Additionally, in some examples, control module 30 may be further configured to place acquisition module 10 in an inactive state when the view scale is less than the prescribed scale within prescribed time T2. In this case, when the intra-view ratio is smaller than the predetermined ratio within the predetermined time T2, the power consumption of the fundus image capturing apparatus 1 can be reduced, and the duration can be extended. The prescribed ratio may be a fixed value set inside the acquisition apparatus 1 of the fundus image. But examples of the present disclosure are not limited thereto, and the prescribed ratio may be set by a user. The prescribed time T2 may be a fixed value set inside the acquisition apparatus 1 of the fundus image. For example, the predetermined time T2 may be 1 minute, 2 minutes, 3 minutes, or 5 minutes or more. But examples of the present disclosure are not limited thereto, and the prescribed time T2 may be set according to different usage habits of the user. For example, the predetermined time T2 may be set to 30 seconds, 1 minute, 2 minutes, 5 minutes, or 10 minutes or more.
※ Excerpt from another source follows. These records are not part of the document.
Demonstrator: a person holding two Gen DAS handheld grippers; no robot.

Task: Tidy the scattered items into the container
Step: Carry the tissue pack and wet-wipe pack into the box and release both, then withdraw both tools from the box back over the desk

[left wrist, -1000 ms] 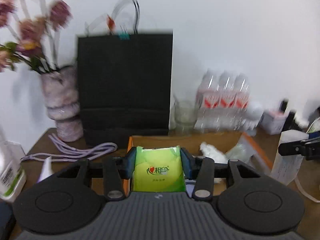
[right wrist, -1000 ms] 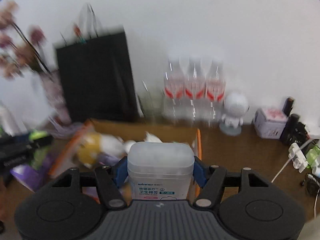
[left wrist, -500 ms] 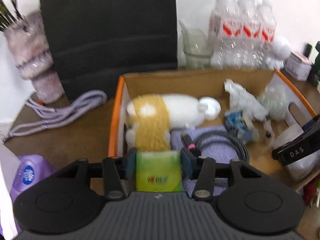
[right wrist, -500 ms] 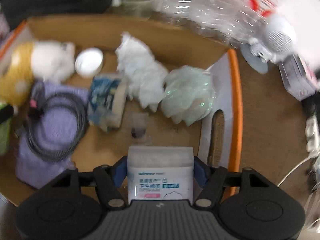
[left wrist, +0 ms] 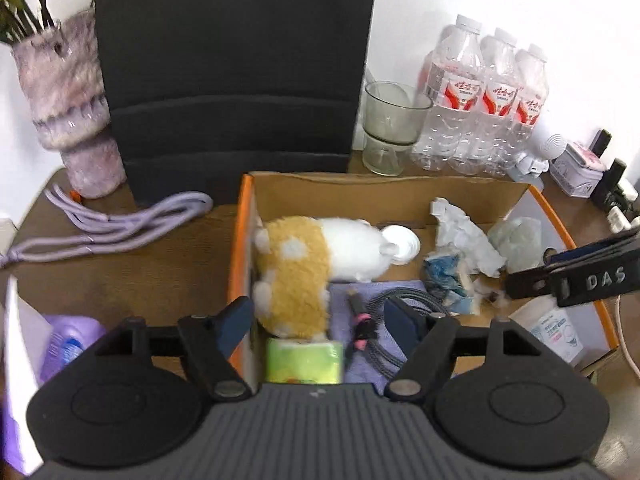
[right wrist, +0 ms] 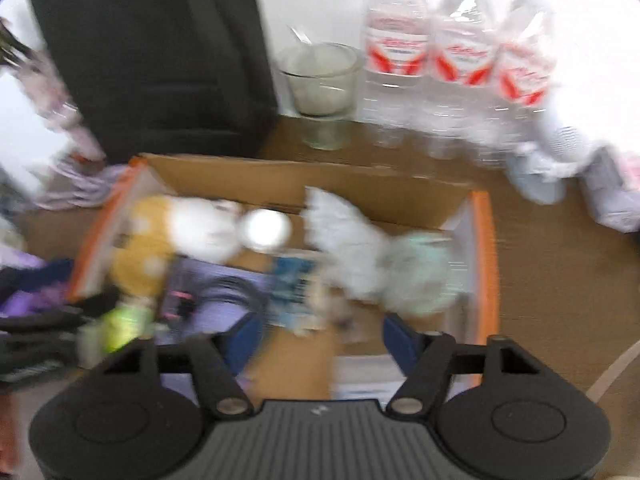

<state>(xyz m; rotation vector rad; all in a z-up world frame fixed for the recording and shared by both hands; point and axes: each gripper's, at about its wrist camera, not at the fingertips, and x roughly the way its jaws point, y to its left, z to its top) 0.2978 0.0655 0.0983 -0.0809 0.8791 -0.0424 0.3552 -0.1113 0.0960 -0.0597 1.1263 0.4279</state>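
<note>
While both tilt down over the box (left wrist: 400,184), left tongs (left wrist: 320,322) and right tongs (right wrist: 322,338) gape, gripping nothing.

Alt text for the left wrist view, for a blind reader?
The left tongs stand open over a cardboard box, a green tissue pack lying loose between them beside a plush toy. A black bag and water bottles stand behind.

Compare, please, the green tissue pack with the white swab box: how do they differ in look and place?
The green tissue pack is bright green and soft-looking; the white swab box is pale, with a blue-printed label. The green tissue pack lies at the near left of the cardboard box, against the plush toy; the white swab box sits at its near right, by the orange wall. Both are inside the cardboard box.
</note>
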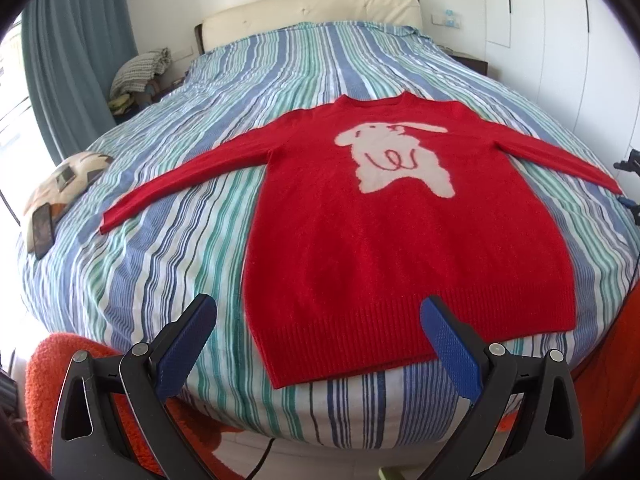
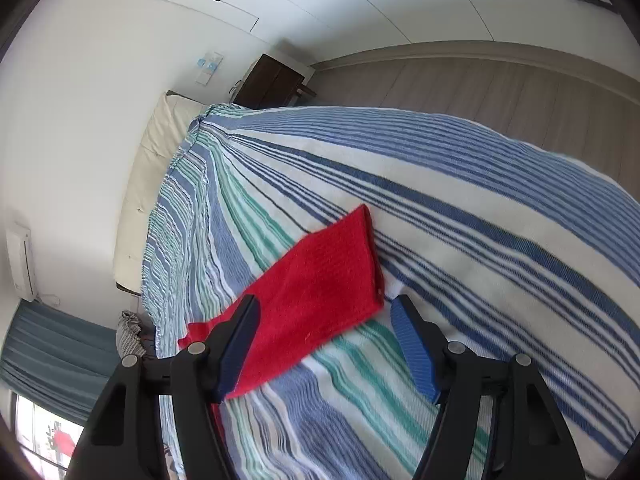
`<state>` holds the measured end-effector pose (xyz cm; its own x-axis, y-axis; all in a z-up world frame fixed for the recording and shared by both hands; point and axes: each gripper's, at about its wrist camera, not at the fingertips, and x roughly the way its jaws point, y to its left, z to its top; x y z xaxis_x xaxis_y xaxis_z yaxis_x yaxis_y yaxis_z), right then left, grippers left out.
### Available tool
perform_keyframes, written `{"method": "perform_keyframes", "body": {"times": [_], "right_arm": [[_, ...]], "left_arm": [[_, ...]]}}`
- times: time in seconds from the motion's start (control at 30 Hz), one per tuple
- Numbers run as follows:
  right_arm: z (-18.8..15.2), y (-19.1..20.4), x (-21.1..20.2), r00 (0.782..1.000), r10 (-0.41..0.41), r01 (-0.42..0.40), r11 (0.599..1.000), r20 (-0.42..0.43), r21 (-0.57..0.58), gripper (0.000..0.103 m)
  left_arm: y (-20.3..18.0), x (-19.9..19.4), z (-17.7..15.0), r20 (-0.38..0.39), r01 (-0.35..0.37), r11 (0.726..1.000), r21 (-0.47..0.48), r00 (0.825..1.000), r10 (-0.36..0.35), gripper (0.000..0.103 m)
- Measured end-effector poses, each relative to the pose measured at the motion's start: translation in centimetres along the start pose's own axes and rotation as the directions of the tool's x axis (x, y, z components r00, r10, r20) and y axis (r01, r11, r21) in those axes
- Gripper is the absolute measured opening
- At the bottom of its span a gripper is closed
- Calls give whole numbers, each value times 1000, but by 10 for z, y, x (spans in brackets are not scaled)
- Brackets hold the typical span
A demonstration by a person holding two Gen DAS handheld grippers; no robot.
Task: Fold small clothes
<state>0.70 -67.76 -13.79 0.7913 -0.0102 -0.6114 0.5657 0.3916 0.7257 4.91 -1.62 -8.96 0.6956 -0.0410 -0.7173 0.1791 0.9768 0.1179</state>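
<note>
A red sweater (image 1: 400, 240) with a cream rabbit on the chest lies flat, front up, on the striped bed (image 1: 160, 260), both sleeves spread out sideways. My left gripper (image 1: 320, 312) is open and empty, hovering over the hem at the bed's near edge. My right gripper (image 2: 324, 312) is open and empty, just above the cuff end of the sweater's right sleeve (image 2: 320, 276), with the sleeve lying between its jaws. The right gripper's tips also show in the left wrist view (image 1: 630, 184) by the right cuff.
A phone (image 1: 42, 232) and a patterned cushion (image 1: 64, 184) lie at the bed's left edge. An orange fuzzy cloth (image 1: 60, 368) sits below the bed's near edge. A cream headboard (image 1: 312, 12), blue curtain (image 1: 76, 60) and dark nightstand (image 2: 272, 80) surround the bed.
</note>
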Motion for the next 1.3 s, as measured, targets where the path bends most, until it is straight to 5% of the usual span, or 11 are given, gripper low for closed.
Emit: {"method": "perform_keyframes", "body": {"times": [0.1,0.2,0.3,0.43,0.6,0.77,0.87,0.93,1.0,1.2,1.3], "right_arm": [[6,-3,22,1000,-3,3,999,-15,38,62],[7,6,33,997,-58,57,998,-46,-9,5],[6,35,21,993,-115,116,988,16,-101,5],[-10,133,5,1000,7,0,947,22,-322,5],[-79,289,19,966,194,-256,793,-170,-553,5],[-173,380,85,914,221,-392,698,-339,-600,5],[-220,391,141,830,226,-492,727,-510,-479,22],[-236,382,168,784,212,-495,780,-583,-382,58],[-234,366,179,760,240,-501,808,-604,-310,57],[-204,303,198,788,75,-353,868,-611,-348,57],[-194,248,222,818,-154,-117,899,-555,-422,56]], "left_arm": [[1,4,-2,-17,-22,1000,2,1000,22,102],[2,8,-4,-34,-27,1000,-4,999,27,102],[2,9,-4,-33,-24,1000,-5,999,24,102],[1,10,-2,-33,-9,1000,-2,999,9,102],[-2,9,3,-21,27,999,-20,999,-27,102],[2,-1,1,14,18,1000,-11,1000,-18,102],[8,-1,1,12,10,1000,-28,1000,-9,102],[13,1,2,4,7,999,-50,1000,-7,102],[18,2,2,-1,11,997,-74,1000,-12,102],[22,13,4,-43,33,992,-119,998,-38,102],[20,18,2,-64,28,992,-120,997,-36,102]]}}
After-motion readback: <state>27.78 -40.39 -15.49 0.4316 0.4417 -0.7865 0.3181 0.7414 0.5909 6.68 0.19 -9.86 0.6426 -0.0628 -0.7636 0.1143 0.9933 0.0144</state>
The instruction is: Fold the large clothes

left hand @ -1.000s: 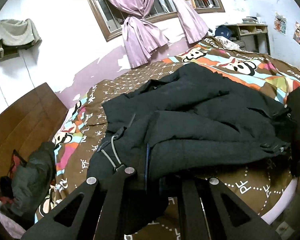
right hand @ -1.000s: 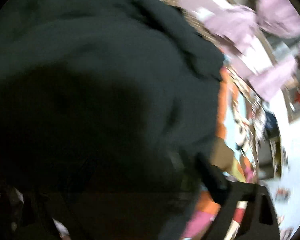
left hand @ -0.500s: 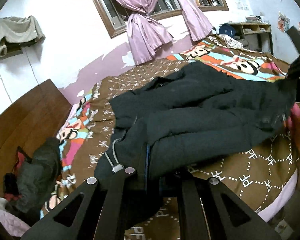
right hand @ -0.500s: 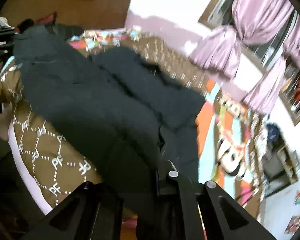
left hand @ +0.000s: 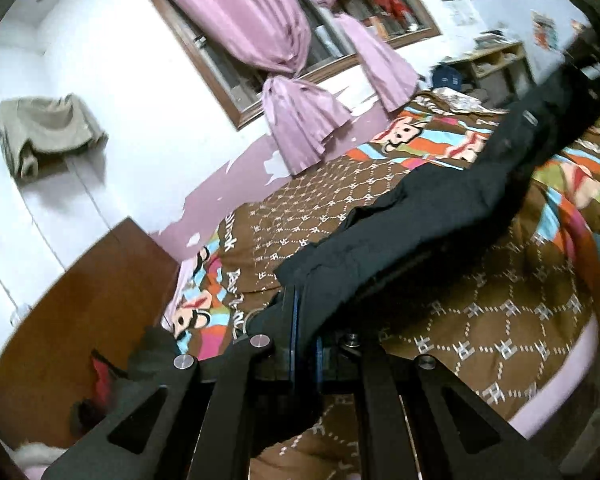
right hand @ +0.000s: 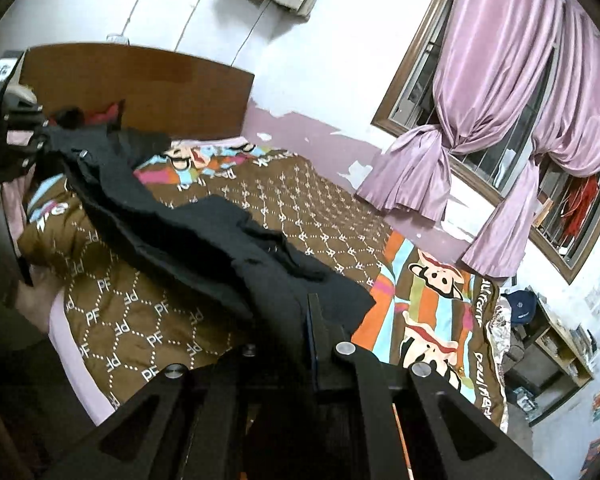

In some examples, when the proportion of the pixel values of the feature image in the pixel values of the captured image decreases and is less than the prescribed proportion within the prescribed time T2, the entire process may indicate that the subject is far from the lens or that the subject has left the lens capture range. In this case, the acquisition module 10 of the acquisition apparatus 1 of fundus images can be rapidly controlled to be in a non-operating state to reduce power consumption and prolong the endurance time of the acquisition apparatus 1 of fundus images. Thereby, the acquisition apparatus 1 of the fundus image can quickly control the switching of the operating state and the non-operating state of the acquisition module 10 based on the change of the view scale.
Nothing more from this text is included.